Many critics and citizens of the U.S. government say that the government has not provided any certainty, inspired any confidence, or pushed along innovation as well as it should have. With a vague plan that became politicized quickly, the government stopped states and the private sector from initiating their own research and development, which has, in turn, stymied the national response.

When the pandemic first began, the government worked closely with private companies, like 3M, to product N95 masks and ventilators. But there was no guidance for state and medical officials about who would get that equipment from the federal government or when. Of course, the national government also started explicitly favoring Republican states over Democratic states for federal aid in both money and PPE.
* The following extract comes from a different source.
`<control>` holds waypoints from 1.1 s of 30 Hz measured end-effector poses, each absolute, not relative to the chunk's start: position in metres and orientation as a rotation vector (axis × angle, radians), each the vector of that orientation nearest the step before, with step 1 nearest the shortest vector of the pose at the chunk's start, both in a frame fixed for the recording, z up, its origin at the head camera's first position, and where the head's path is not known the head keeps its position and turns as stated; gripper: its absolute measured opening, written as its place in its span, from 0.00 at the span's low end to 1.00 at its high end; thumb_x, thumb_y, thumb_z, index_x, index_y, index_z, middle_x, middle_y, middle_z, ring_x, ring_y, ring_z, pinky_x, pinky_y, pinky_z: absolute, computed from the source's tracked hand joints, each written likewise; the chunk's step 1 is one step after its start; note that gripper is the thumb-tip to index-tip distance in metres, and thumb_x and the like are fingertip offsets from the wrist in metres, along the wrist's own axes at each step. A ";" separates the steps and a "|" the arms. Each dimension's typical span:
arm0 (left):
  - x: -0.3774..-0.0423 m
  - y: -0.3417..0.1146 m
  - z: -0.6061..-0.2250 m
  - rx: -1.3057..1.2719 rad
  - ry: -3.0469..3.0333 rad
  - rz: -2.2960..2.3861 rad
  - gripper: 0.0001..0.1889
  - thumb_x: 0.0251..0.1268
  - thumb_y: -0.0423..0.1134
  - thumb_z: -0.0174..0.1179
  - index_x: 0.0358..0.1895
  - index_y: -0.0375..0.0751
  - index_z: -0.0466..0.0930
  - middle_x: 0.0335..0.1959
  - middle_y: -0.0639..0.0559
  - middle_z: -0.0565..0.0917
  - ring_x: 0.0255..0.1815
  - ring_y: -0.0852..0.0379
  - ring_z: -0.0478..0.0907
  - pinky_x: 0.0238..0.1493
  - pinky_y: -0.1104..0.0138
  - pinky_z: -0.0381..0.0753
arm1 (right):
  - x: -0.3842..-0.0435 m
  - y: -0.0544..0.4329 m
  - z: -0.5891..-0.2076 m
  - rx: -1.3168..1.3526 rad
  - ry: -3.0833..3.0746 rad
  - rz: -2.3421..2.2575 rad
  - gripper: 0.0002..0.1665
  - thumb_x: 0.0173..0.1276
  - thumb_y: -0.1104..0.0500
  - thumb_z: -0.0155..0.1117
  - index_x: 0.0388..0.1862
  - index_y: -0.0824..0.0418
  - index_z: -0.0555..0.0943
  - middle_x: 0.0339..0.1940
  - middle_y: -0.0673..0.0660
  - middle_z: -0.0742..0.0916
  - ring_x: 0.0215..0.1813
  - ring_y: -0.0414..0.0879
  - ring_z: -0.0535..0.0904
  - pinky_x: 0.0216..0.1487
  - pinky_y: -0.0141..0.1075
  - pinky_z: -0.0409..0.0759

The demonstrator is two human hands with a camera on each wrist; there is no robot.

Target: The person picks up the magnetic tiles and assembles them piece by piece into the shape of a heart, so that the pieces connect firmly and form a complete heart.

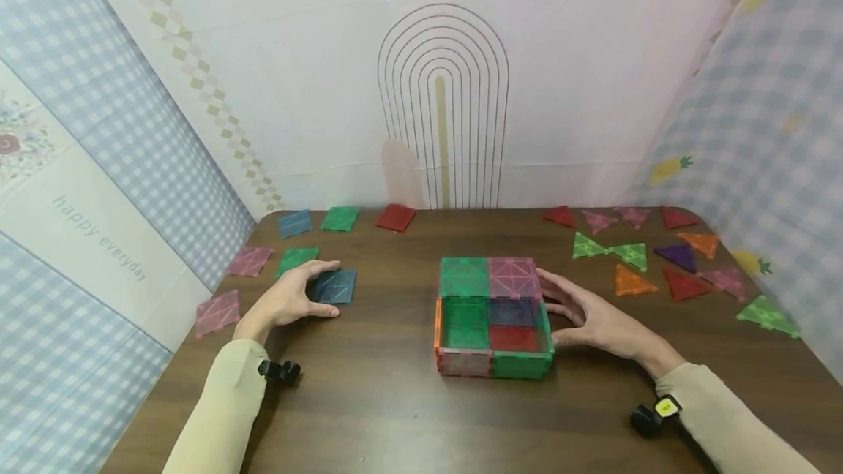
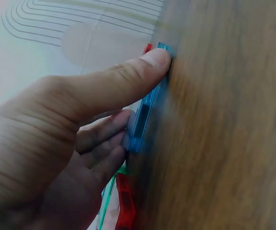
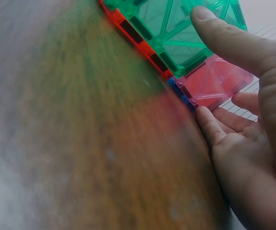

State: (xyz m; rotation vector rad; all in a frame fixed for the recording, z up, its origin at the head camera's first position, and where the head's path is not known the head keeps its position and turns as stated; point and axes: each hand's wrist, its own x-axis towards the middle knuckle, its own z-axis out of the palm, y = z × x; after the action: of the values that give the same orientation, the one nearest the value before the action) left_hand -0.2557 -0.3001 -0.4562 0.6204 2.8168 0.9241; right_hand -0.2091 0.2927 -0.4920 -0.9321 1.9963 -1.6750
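Note:
My left hand (image 1: 290, 297) holds a blue square magnetic tile (image 1: 336, 287) low over the table, thumb on its near edge and fingers at the far side. In the left wrist view the blue tile (image 2: 145, 112) shows edge-on between thumb and fingers. An open-fronted box of translucent magnetic tiles (image 1: 464, 364) stands in the middle, with a green and a pink tile across its back part. My right hand (image 1: 596, 318) rests against its right side. In the right wrist view the thumb lies over a green tile (image 3: 176, 50), with fingertips by a pink tile (image 3: 214, 81).
Several square tiles lie at the left and back, among them a pink one (image 1: 218, 311), a green one (image 1: 340, 219) and a red one (image 1: 396, 217). Triangular tiles, such as an orange one (image 1: 634, 281), spread over the right side. A cloth backdrop (image 1: 316, 93) hangs behind the table (image 1: 375, 415).

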 end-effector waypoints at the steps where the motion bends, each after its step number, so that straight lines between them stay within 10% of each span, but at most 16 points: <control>1: -0.255 -0.300 -0.457 0.624 2.813 0.935 0.47 0.61 0.46 0.86 0.82 0.38 0.74 0.79 0.34 0.75 0.78 0.27 0.73 0.77 0.35 0.74 | -0.209 0.293 -0.493 -0.926 1.999 -1.675 0.60 0.80 0.71 0.68 0.96 0.54 0.43 0.93 0.70 0.52 0.86 0.31 0.64 0.77 0.28 0.73; 15: -0.237 -0.216 -0.428 0.957 2.783 1.286 0.37 0.54 0.48 0.89 0.69 0.49 0.88 0.64 0.58 0.88 0.62 0.52 0.83 0.67 0.47 0.83 | -0.207 0.296 -0.498 -0.876 1.973 -1.693 0.58 0.81 0.70 0.68 0.96 0.55 0.45 0.93 0.72 0.52 0.84 0.30 0.66 0.77 0.29 0.74; 33: -0.196 -0.096 -0.418 1.295 2.741 1.180 0.36 0.46 0.55 0.88 0.63 0.49 0.91 0.56 0.59 0.87 0.60 0.60 0.78 0.58 0.51 0.86 | -0.210 0.293 -0.490 -0.879 2.004 -1.676 0.57 0.81 0.69 0.69 0.96 0.55 0.46 0.93 0.70 0.55 0.83 0.33 0.69 0.75 0.30 0.77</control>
State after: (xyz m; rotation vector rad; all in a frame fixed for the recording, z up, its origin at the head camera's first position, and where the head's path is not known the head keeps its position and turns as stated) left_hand -0.1958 -0.0961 -0.4182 1.2948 2.7411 1.1805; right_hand -0.2099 0.2929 -0.4905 -0.8792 2.0035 -1.6764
Early testing planning was also thwarted by the FDA when states were trying to design and implement new testing infrastructure, supported by private companies like the Seattle-based Gates Foundation. The federal government further blocked progress by rejecting tests manufactured in other countries as well as refusing to rollout testing kits early and often. Even though it’s been months since the pandemic hit America, citizens still can’t get fast access to a COVID-19 test. They must wait a few days for their test appointment, possibly travel to a new town or area, and wait another week or so before receiving test results. That, by itself, makes it difficult to track the disease and get it under control.

Clearly, the government has to play a bigger, more well-informed role in fighting the pandemic. Experienced officials must be respected and their advice followed closely. Masks and other PPE must be distributed equally, fairly, and quickly. Testing must be rapid, and results need to be returned faster. If that requires hiring and training more lab technicians, so be it. There needs to be bigger financial incentives for companies to research and innovate new solutions for PPE shortages, vaccination testing, and faster testing.

Progress Is Still Possible

It’s not too late for the U.S. federal government to turn around its performance from the last six months. There are still myriad opportunities to improve PPE distribution, funding allocation, school reopening policies, testing infrastructure, the messaging around mask-wearing, and social distancing. By setting clear incentives and standards, science can prevail over the pandemic, and we can possibly save many more lives than we previously thought possible.